Word for word, the data below must be repeated in full; no picture is to be included.

DATA
== Segment start ==

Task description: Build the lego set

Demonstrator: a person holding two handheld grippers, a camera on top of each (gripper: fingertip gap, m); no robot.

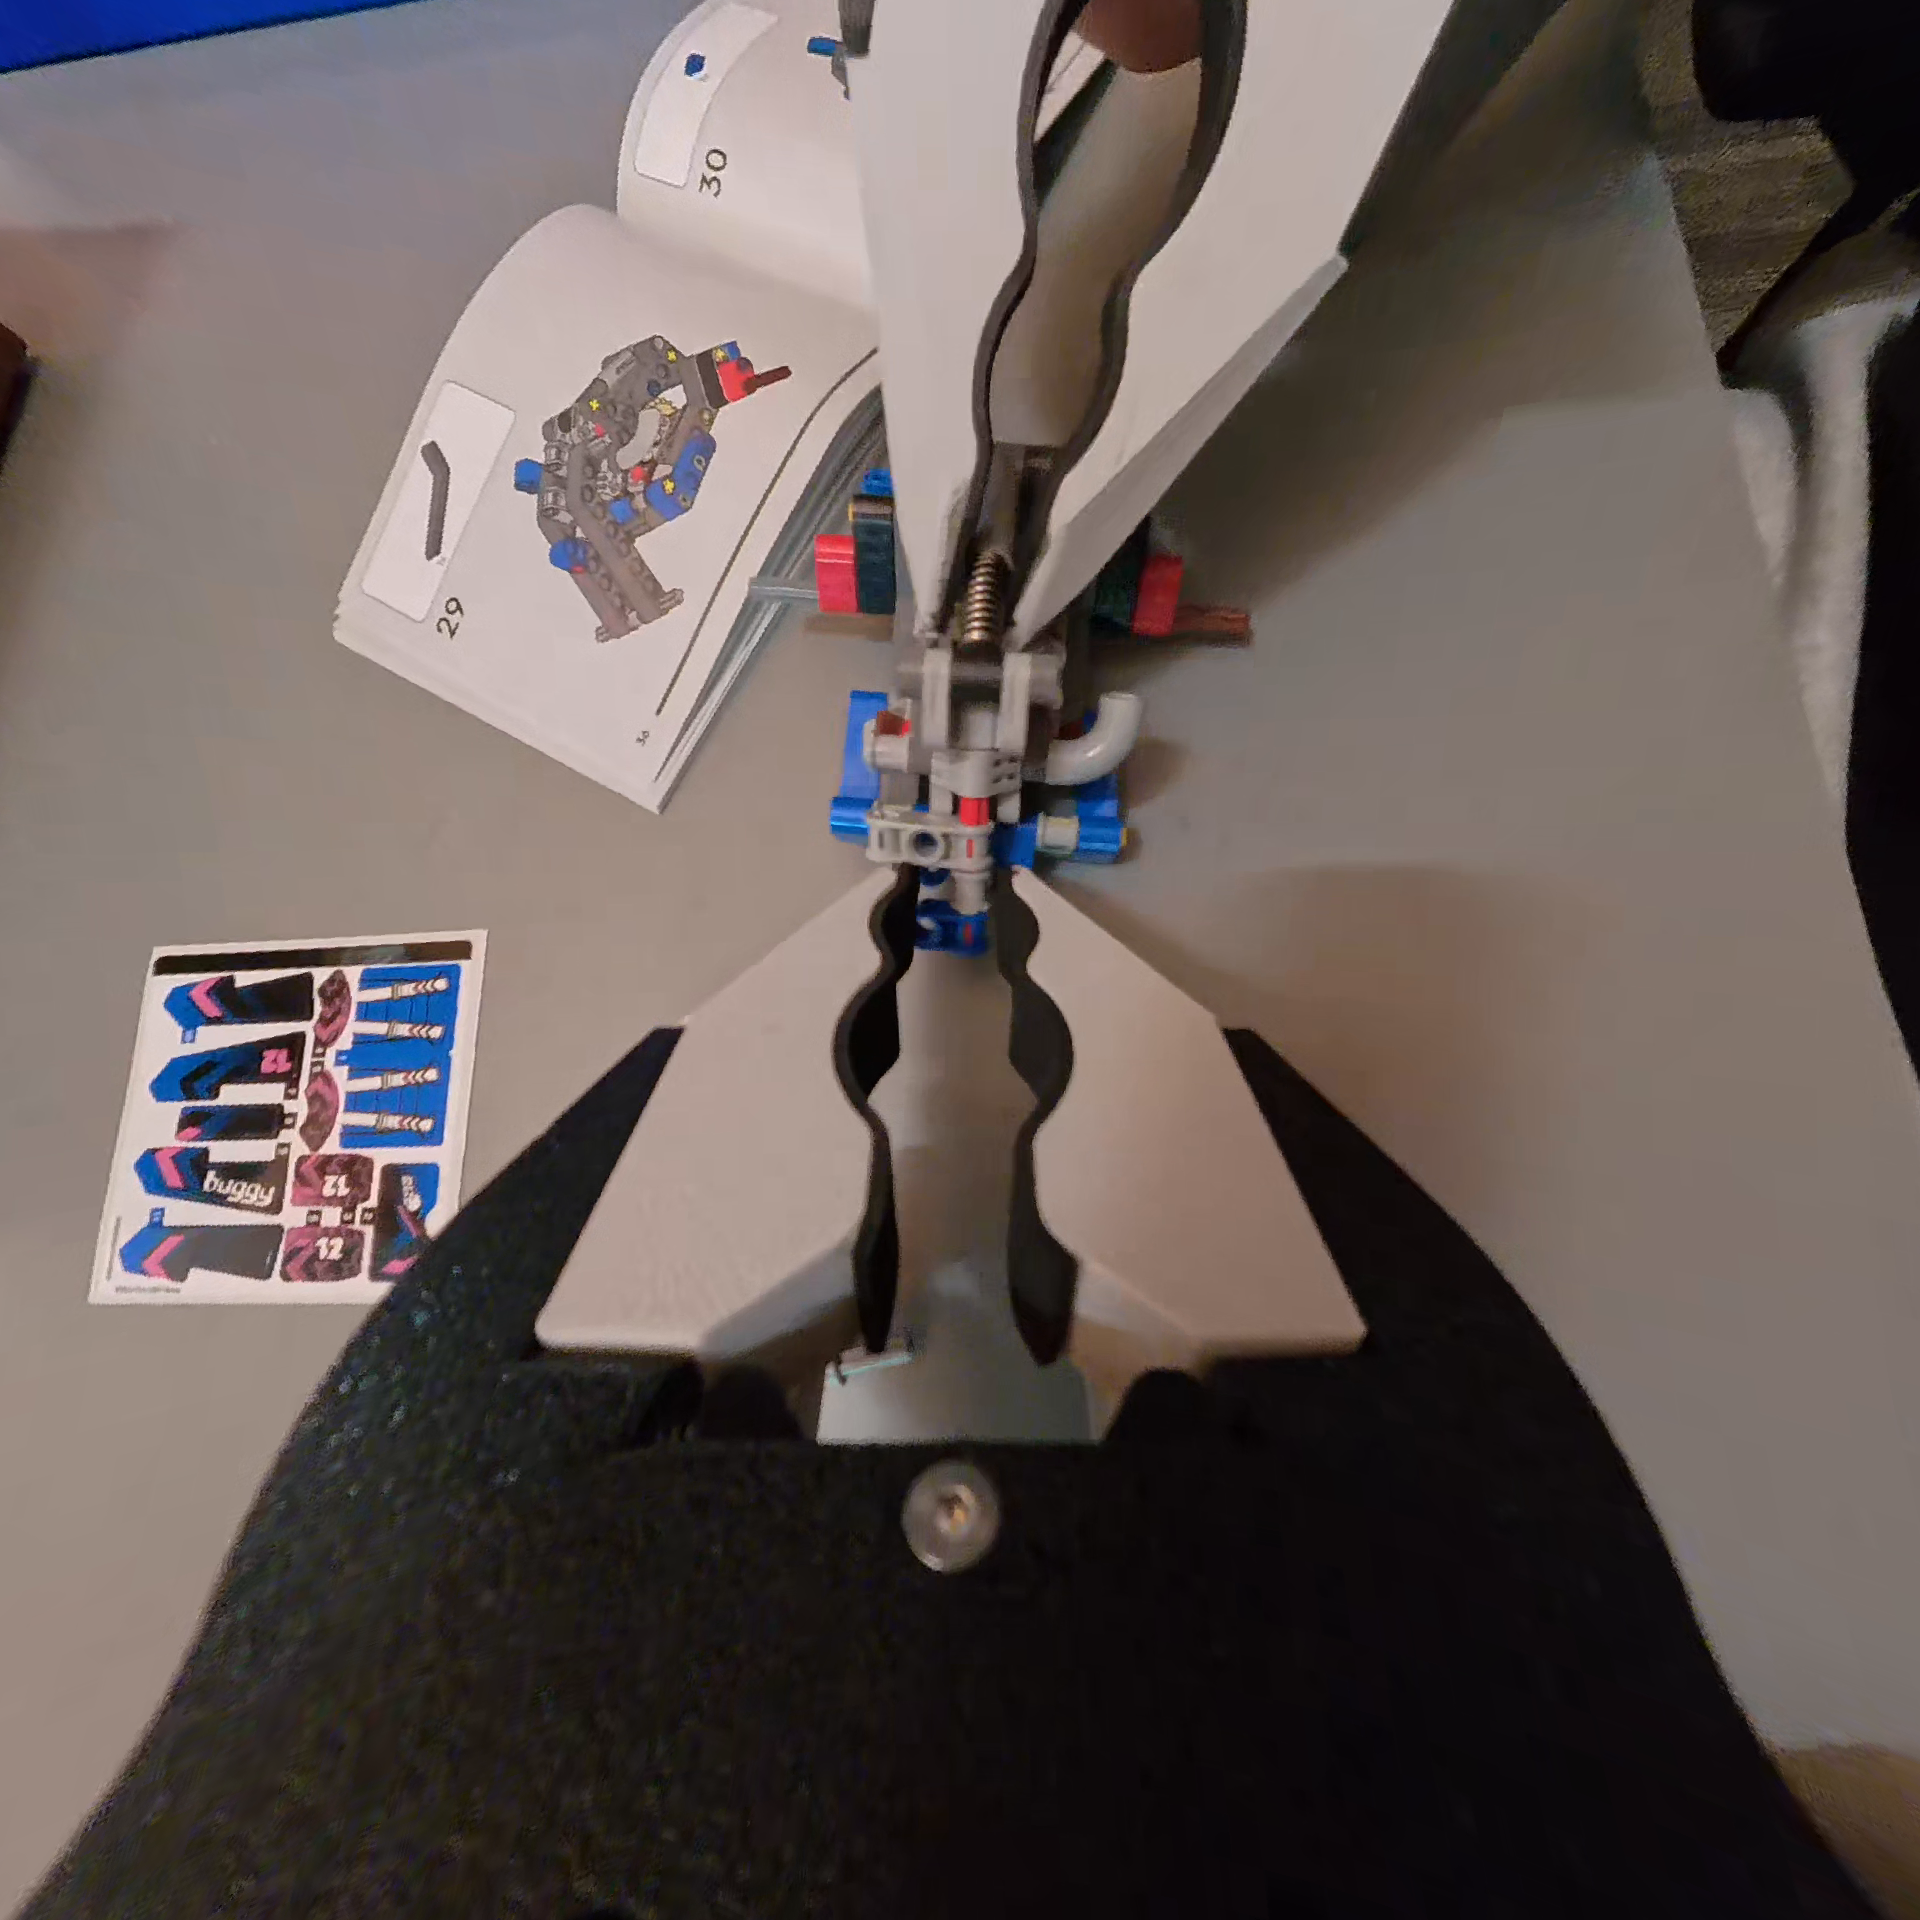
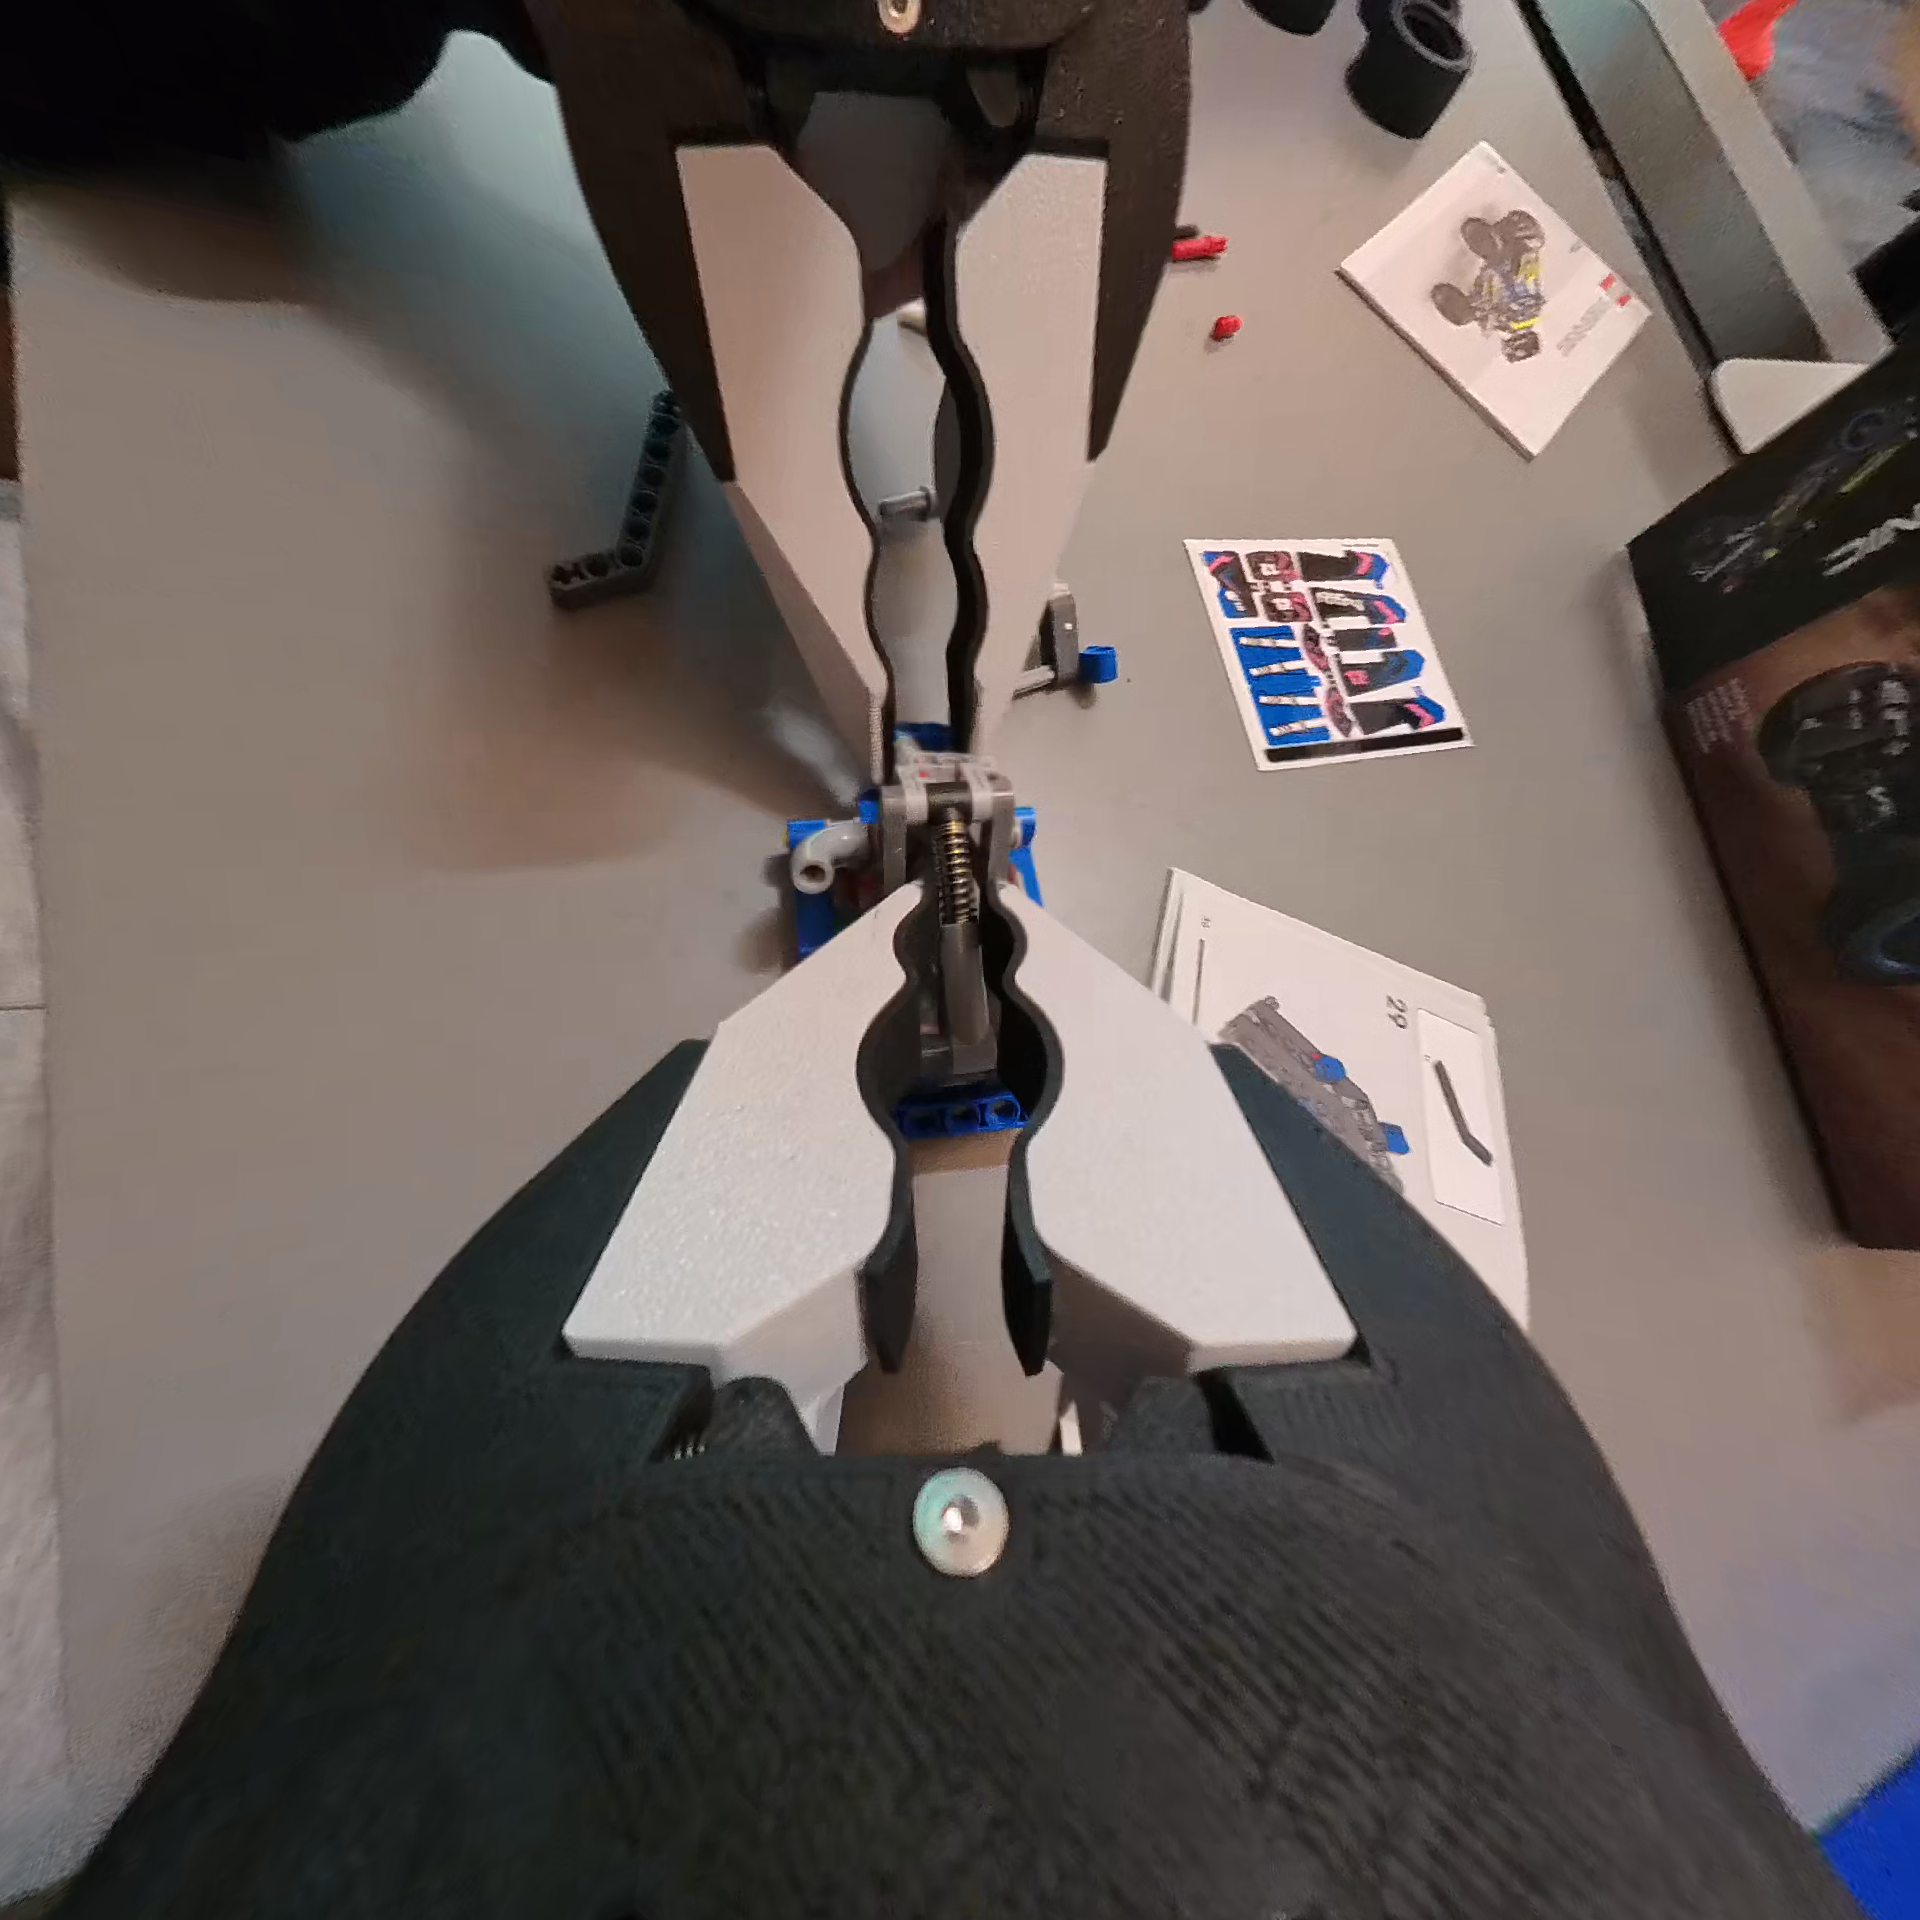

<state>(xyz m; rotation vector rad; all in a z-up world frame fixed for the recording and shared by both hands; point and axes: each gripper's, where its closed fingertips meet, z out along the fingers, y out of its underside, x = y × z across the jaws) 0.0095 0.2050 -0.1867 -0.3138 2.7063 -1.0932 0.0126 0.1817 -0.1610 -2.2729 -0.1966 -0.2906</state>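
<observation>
A small lego assembly (image 1: 966, 769) of grey, blue and red parts, with a metal spring in its middle, is held between both grippers over the grey table (image 1: 1507, 1039). My left gripper (image 1: 951, 896) is shut on its near blue and grey end. My right gripper (image 2: 961, 906) is shut on the spring shock absorber (image 2: 956, 883) of the assembly (image 2: 935, 821). The two grippers face each other tip to tip. In the left wrist view the right gripper (image 1: 982, 623) comes in from the top. In the right wrist view the left gripper (image 2: 930, 769) comes in from the top.
An open instruction booklet (image 1: 582, 499) and a sticker sheet (image 1: 291, 1117) lie to the left. The right wrist view also shows a dark angled beam (image 2: 634, 520), a small grey and blue part (image 2: 1081, 660), red bits (image 2: 1226, 327), a second booklet (image 2: 1496, 291), black tyres (image 2: 1403, 73) and the box (image 2: 1808, 831). Left tips to right tips: about 4 cm.
</observation>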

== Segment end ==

RESPONSE AREA
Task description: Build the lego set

Demonstrator: a person holding two handheld grippers, a camera on top of each (gripper: fingertip gap, m); no robot.


<state>(xyz m; rotation vector rad; all in a z-up world frame fixed for the recording and shared by both hands; point and axes: each gripper's, where its closed fingertips meet, z out along the fingers, y out of its underside, x = y × z across the jaws) 0.0095 0.2050 -0.1867 -0.3138 2.7063 -1.0932 0.0126 0.1817 -0.1610 -2.2729 -0.1966 -0.2906</state>
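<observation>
A small lego assembly (image 1: 966, 769) of grey, blue and red parts, with a metal spring in its middle, is held between both grippers over the grey table (image 1: 1507, 1039). My left gripper (image 1: 951, 896) is shut on its near blue and grey end. My right gripper (image 2: 961, 906) is shut on the spring shock absorber (image 2: 956, 883) of the assembly (image 2: 935, 821). The two grippers face each other tip to tip. In the left wrist view the right gripper (image 1: 982, 623) comes in from the top. In the right wrist view the left gripper (image 2: 930, 769) comes in from the top.
An open instruction booklet (image 1: 582, 499) and a sticker sheet (image 1: 291, 1117) lie to the left. The right wrist view also shows a dark angled beam (image 2: 634, 520), a small grey and blue part (image 2: 1081, 660), red bits (image 2: 1226, 327), a second booklet (image 2: 1496, 291), black tyres (image 2: 1403, 73) and the box (image 2: 1808, 831). Left tips to right tips: about 4 cm.
</observation>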

An answer has been given, and the exercise is complete.